EXERCISE GOAL: All lines in the data bearing the string "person" should be identified and copied.

SOURCE DATA:
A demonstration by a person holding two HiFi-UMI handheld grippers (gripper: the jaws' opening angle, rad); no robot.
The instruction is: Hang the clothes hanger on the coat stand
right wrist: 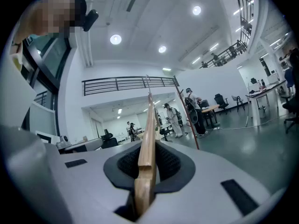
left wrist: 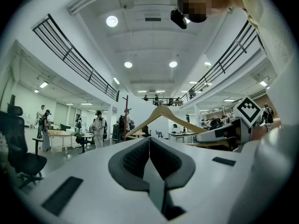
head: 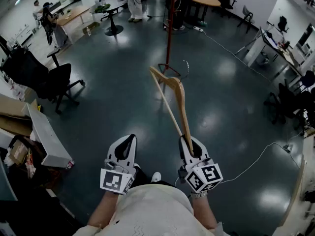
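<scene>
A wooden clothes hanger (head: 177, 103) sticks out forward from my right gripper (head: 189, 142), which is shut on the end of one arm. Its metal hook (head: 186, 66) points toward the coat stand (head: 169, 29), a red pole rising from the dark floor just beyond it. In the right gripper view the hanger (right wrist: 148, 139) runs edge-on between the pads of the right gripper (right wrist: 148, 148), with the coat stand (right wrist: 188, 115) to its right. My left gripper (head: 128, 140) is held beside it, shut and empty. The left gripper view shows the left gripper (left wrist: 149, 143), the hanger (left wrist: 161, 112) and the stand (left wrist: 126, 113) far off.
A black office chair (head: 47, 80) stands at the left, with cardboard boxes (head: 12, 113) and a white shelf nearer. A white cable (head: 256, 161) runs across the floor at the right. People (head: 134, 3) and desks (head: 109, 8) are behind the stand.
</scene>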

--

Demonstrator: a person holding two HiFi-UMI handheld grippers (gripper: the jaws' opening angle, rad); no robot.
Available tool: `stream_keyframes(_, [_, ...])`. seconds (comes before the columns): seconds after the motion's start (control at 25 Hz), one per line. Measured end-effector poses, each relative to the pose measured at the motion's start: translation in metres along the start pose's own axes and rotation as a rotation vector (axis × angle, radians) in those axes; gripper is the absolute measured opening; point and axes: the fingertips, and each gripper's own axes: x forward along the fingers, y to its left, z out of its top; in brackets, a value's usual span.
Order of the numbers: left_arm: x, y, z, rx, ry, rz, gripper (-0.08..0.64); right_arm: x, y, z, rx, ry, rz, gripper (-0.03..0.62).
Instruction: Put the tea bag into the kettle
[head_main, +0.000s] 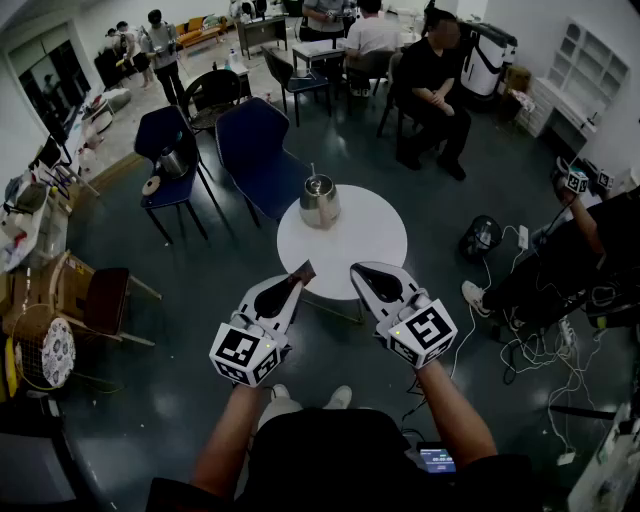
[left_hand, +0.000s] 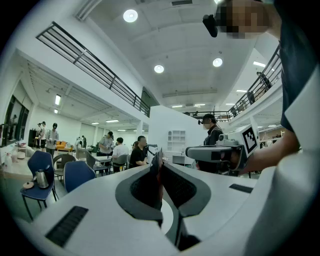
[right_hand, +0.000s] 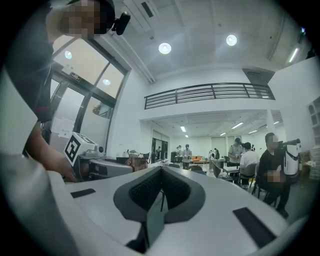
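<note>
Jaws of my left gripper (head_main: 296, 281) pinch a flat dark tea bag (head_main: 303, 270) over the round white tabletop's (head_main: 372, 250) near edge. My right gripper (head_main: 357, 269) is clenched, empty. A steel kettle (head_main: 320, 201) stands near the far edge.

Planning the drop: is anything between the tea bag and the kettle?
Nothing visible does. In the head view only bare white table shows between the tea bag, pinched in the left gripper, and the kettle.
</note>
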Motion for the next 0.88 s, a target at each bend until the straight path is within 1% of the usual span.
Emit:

EXERCISE SOLUTION:
A demonstration by a person holding two HiFi-UMI handheld grippers (gripper: the jaws' opening angle, rad); no robot.
Demonstrator: a person holding two HiFi-UMI handheld grippers (gripper: the jaws' opening angle, rad); no robot.

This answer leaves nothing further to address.